Prince 2 and Values

PRINCE2 (Projects in Controlled Environments) is a highly structured project management method that is used worldwide and includes a practitioner certification programme. The emphasis of PRINCE2 is to divide projects into manageable and controllable stages, called themes.

Circular pie chart with different coloured segments

Prince2 is built on 7 themes. They are described as mindsets that keep a project aligned with its deliverables. Integrating the human values framework into Prince2 enables each stage of a project to keep human values at its core.
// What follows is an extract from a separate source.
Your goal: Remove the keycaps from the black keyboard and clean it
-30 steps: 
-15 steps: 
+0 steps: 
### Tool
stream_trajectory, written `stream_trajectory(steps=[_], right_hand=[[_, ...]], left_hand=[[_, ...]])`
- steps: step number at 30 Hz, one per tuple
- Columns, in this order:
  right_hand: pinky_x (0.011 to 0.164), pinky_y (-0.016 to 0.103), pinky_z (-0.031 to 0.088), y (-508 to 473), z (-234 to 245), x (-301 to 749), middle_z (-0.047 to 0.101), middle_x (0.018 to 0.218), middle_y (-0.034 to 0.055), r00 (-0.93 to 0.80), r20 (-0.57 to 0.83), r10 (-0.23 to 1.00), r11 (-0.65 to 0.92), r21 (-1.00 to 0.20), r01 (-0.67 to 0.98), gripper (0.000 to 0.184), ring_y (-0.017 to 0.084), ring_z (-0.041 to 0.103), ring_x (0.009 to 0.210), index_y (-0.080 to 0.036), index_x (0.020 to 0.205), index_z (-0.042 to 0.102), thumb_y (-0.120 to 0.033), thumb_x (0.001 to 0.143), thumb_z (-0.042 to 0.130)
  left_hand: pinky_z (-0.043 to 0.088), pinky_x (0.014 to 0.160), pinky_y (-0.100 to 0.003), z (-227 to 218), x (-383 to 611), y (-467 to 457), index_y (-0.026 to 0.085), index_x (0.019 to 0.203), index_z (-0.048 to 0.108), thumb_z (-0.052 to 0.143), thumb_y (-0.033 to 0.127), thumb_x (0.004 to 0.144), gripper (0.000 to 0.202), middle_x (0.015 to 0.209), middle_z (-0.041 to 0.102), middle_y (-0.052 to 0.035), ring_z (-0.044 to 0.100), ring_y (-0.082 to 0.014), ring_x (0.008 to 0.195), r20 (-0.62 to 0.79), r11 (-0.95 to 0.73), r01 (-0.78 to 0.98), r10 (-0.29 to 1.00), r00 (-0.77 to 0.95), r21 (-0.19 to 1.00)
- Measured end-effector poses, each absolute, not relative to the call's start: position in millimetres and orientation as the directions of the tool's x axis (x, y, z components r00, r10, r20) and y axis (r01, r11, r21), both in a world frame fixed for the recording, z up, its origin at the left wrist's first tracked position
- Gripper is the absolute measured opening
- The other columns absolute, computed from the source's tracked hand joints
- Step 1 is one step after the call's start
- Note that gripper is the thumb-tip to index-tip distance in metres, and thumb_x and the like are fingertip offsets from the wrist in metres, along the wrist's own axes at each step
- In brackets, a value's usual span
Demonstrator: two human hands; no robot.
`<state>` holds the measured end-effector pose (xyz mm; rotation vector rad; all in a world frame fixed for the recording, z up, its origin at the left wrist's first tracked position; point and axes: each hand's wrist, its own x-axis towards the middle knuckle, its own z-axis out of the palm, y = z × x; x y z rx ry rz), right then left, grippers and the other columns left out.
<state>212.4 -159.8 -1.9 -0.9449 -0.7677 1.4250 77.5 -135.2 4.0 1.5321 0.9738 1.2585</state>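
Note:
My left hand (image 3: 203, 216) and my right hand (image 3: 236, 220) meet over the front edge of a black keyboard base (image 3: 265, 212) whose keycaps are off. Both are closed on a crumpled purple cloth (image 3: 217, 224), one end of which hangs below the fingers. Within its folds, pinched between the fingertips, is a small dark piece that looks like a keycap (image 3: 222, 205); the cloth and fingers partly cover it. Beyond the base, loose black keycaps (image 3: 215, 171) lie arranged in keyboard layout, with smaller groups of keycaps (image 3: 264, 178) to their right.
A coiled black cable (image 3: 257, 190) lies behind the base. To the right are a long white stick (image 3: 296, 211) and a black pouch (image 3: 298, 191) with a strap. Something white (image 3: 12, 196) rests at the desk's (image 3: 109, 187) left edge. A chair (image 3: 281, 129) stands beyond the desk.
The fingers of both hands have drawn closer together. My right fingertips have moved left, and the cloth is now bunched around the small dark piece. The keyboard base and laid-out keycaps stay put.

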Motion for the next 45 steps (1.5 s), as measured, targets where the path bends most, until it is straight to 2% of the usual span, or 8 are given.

We believe that in doing so, it can foster an environment of values-driven decision-making, which in turn enables the overall project to have impact and be aligned the human values of audience, employees and business.

The 7 themes are outlined below:

  1. Business Case

The business case is the most important guidance for the vision of a project and is updated at every milestone or stage as the project progresses.
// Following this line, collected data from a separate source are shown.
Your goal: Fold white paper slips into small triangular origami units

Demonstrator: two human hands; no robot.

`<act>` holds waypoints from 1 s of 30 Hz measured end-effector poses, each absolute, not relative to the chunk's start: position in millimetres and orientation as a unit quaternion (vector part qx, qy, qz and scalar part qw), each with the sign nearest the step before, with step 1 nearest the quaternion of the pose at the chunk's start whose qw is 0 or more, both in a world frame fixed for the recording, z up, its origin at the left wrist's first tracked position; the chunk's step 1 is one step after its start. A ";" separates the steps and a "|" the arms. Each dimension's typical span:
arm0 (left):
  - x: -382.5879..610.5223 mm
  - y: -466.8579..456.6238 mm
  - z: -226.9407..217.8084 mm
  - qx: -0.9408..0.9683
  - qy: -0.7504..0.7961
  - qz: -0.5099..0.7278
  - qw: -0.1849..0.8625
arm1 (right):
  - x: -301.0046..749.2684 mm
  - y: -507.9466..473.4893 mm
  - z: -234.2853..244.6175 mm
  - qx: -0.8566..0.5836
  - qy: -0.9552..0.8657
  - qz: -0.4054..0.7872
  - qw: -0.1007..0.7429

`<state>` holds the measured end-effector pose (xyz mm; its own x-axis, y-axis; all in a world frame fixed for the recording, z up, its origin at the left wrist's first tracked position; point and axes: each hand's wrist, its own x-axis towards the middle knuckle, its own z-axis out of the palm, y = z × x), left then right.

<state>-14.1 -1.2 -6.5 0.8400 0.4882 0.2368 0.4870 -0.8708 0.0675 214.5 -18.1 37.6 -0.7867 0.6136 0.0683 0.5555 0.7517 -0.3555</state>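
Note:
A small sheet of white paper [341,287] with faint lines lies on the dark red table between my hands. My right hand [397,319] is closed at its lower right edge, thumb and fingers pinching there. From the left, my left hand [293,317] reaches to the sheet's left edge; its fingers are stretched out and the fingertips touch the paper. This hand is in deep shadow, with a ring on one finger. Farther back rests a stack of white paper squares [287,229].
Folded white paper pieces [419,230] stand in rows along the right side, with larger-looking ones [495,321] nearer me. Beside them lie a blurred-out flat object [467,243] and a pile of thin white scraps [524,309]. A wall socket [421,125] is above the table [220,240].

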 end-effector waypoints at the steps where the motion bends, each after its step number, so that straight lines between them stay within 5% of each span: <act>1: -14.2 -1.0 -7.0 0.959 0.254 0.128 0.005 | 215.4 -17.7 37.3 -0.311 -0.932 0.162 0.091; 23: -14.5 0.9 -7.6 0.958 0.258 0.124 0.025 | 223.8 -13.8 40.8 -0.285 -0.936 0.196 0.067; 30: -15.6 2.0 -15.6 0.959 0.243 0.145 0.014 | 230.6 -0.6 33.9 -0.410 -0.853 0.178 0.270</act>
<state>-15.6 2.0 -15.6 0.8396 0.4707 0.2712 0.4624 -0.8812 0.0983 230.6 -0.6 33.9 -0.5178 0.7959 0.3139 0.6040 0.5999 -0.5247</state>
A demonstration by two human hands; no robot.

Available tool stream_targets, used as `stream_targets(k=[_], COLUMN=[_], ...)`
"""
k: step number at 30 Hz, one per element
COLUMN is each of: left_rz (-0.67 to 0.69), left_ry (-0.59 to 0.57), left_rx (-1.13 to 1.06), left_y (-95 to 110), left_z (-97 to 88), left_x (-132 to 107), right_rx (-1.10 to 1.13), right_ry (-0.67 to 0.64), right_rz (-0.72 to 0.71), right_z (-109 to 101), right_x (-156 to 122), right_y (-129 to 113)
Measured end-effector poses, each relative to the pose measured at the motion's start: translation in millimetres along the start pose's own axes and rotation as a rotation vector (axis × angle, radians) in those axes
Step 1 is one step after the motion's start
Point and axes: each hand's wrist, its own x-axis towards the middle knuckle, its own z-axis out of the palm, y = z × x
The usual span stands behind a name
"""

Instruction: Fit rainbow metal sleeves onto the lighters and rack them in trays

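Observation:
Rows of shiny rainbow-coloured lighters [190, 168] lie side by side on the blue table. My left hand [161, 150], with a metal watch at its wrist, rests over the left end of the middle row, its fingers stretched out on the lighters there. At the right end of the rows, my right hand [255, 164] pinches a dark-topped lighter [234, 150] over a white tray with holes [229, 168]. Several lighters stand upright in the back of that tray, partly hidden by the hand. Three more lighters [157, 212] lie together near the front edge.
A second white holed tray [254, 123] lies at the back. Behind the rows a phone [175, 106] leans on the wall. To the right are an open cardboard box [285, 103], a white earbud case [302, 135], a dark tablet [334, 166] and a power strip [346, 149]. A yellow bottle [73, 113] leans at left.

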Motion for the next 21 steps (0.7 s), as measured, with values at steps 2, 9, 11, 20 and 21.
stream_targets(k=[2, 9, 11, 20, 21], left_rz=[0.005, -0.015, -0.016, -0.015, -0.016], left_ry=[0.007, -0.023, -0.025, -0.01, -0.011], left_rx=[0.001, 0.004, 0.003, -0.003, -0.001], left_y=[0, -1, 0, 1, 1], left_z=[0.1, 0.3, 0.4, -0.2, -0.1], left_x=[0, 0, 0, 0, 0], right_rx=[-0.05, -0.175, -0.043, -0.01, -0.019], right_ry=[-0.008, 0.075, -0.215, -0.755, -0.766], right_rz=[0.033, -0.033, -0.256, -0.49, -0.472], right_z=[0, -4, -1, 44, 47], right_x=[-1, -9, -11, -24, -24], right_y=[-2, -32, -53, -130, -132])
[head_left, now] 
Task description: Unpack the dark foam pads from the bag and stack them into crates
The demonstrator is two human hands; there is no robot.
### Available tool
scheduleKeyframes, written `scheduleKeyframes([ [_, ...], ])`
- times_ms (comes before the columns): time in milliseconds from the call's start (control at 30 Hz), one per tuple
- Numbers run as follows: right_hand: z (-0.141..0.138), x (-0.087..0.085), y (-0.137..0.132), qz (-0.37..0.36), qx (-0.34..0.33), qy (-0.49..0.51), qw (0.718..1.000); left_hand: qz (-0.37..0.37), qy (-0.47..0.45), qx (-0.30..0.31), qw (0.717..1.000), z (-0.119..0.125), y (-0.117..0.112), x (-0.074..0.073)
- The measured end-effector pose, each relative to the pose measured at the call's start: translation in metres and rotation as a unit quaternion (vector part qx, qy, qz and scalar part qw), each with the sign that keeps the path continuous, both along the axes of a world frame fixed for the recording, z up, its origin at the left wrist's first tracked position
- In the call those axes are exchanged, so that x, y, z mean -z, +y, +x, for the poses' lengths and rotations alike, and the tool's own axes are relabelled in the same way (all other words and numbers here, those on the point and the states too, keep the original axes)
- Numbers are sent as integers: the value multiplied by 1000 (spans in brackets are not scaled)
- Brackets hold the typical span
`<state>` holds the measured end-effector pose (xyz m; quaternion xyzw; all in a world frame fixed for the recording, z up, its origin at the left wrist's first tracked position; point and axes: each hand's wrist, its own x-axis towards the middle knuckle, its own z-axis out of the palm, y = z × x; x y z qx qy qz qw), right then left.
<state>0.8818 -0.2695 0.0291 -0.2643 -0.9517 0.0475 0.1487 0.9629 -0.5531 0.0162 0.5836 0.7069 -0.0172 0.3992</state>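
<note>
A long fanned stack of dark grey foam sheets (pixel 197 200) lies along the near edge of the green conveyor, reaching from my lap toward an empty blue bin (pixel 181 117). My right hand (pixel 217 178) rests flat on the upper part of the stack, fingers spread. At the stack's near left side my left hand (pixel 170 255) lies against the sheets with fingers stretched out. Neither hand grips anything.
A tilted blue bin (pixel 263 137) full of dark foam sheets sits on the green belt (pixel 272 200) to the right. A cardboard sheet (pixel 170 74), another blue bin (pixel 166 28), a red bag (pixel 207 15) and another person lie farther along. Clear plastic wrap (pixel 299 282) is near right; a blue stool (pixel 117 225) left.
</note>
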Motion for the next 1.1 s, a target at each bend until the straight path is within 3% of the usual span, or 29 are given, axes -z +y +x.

When human values sit firmly within the business case they can be reviewed, refreshed or exchanged in line with how viable they continue to be. What human values are you meeting as part of our vision?

  1. Organisation

The organisation of a project is completed by way of lesson logs, which are used to track progress, refer to, and reflect on in order to avoid duplication. 
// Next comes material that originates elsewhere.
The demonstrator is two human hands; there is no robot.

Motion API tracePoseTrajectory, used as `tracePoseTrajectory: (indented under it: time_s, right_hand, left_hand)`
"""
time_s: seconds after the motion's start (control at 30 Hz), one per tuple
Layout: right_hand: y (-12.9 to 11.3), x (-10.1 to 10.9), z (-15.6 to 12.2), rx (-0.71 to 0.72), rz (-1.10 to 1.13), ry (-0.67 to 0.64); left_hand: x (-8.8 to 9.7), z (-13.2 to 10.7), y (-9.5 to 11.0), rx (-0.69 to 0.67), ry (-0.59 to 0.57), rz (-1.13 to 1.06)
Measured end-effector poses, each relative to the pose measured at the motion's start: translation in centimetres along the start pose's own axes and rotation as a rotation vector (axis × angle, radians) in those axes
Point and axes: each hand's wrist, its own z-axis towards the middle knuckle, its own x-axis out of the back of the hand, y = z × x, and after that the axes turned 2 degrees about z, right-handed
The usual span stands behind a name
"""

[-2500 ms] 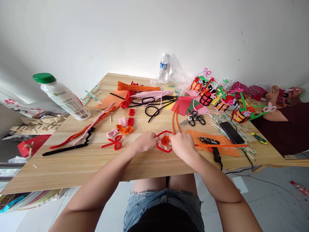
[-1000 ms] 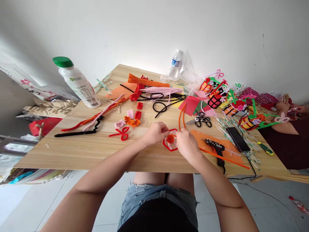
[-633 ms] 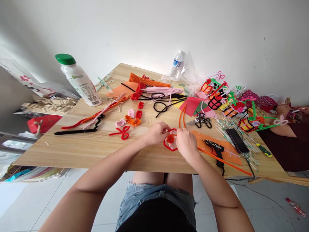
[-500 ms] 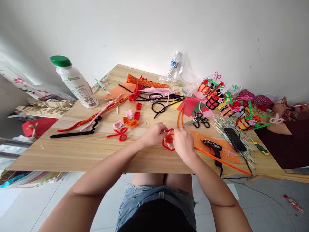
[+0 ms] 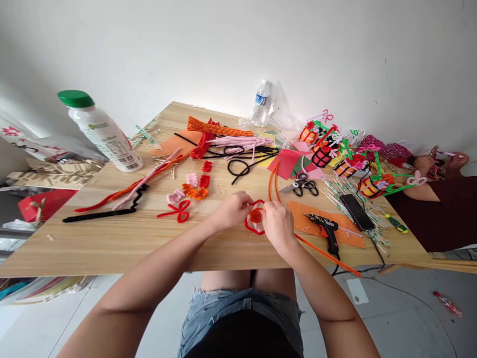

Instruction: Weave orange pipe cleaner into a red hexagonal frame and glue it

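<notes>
Two bottles are labelled, too small to read; one red ring is pinched by left hand and right hand; four baskets are lined up

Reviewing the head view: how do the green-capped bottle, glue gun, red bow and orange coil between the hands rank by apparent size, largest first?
1. Green-capped bottle
2. Glue gun
3. Red bow
4. Orange coil

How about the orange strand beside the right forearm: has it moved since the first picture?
Yes: judged against the glue gun, which it first crossed, the orange strand has swung toward the near edge of the table.
</notes>
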Motion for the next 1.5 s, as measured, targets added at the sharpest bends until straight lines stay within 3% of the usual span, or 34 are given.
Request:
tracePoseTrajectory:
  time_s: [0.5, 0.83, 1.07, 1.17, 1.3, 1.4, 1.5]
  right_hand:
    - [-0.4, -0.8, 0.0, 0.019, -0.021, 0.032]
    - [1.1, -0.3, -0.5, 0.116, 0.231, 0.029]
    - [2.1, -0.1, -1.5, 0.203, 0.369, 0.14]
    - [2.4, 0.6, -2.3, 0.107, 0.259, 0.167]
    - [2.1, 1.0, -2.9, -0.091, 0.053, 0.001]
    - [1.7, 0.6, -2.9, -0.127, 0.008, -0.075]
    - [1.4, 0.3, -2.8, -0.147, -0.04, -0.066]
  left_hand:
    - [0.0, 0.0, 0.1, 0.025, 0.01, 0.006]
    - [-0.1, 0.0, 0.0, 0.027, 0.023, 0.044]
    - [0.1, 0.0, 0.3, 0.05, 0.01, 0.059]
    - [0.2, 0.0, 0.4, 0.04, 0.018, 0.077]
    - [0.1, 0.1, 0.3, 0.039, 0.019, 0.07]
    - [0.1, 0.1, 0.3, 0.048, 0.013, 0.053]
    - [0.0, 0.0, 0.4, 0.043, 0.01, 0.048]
When lessons are logged about audience human values, the project builds a powerful resource of insights and learnings about human values important to the audience. The risks should be detailed here too.

  1. Roles and Responsibilities

Here, teams may enlist team members to have the role of being an advocate for human values, who help the whole team to build a project through a human values lens.

These advocates are often members of the user research and design team, but the process is even more effective if advocates are multidisciplinary and include the primary stakeholders too.

  1. Planning

Prince2 projects are planned and controlled on a stage-by-stage basis. Moving between stages consists of updating the business case and overall plan, assessing risk, and detailing the next stage. This is done through a series of milestones.

Human values can sit within milestones. This means planning to address human values at every stage of a project, where you should be embedding them into plans. This means planning to deliver , mitigate risk and evaluate the effectiveness or impact of your project on your audience’s human values.

  1. Risk

Risks are noted in a project from the offset. Where the team forecasts a risk, such as short timescales, high expectations, it is escalated to the management level for a decision on how to proceed.

This is a key decision-making point, and often involves the team compromising on the focus for the remaining project time by prioritising and de-prioritising tasks. 

With human values firmly written into a business plan, there is a higher chance they are likely to remain core to the project and less likely to be de-prioritised.

  1. Quality

A theme of PRINCE2 is the quality of the project. The definition and delivery are clearly defined, with particular attention to the quality requirements and quality of product and experience.

With a focus on quality of product and experience, evaluation is a key aspect of understanding the success of delivering the project. Data as a sole proxy is unlikely to evaluate the effectiveness of a project or product. The human value framework proposes that success is measured in ways that go beyond data to include interviews, surveys, and focus groups, to understand more about the perception from an audience viewpoint. The human value framework advocates for understanding the story behind the numbers.

  1. Tailoring

The PRINCE2 method tailors and adapts to suit varying parameters of the project, including the environment, size, complexity, importance, time capability, and risk.

The human values framework tailors easily to a number of projects because we have provided tools and methods that easily fit in with the various design and development frameworks that teams might use. There is no need to learn new approaches or adapt any methods. Through team collaboration and discussion, the 14 values can be focused down to 3 or 4 per project, or prioritised based on the size of the project or the perceived risk of not fully meeting a value for the user.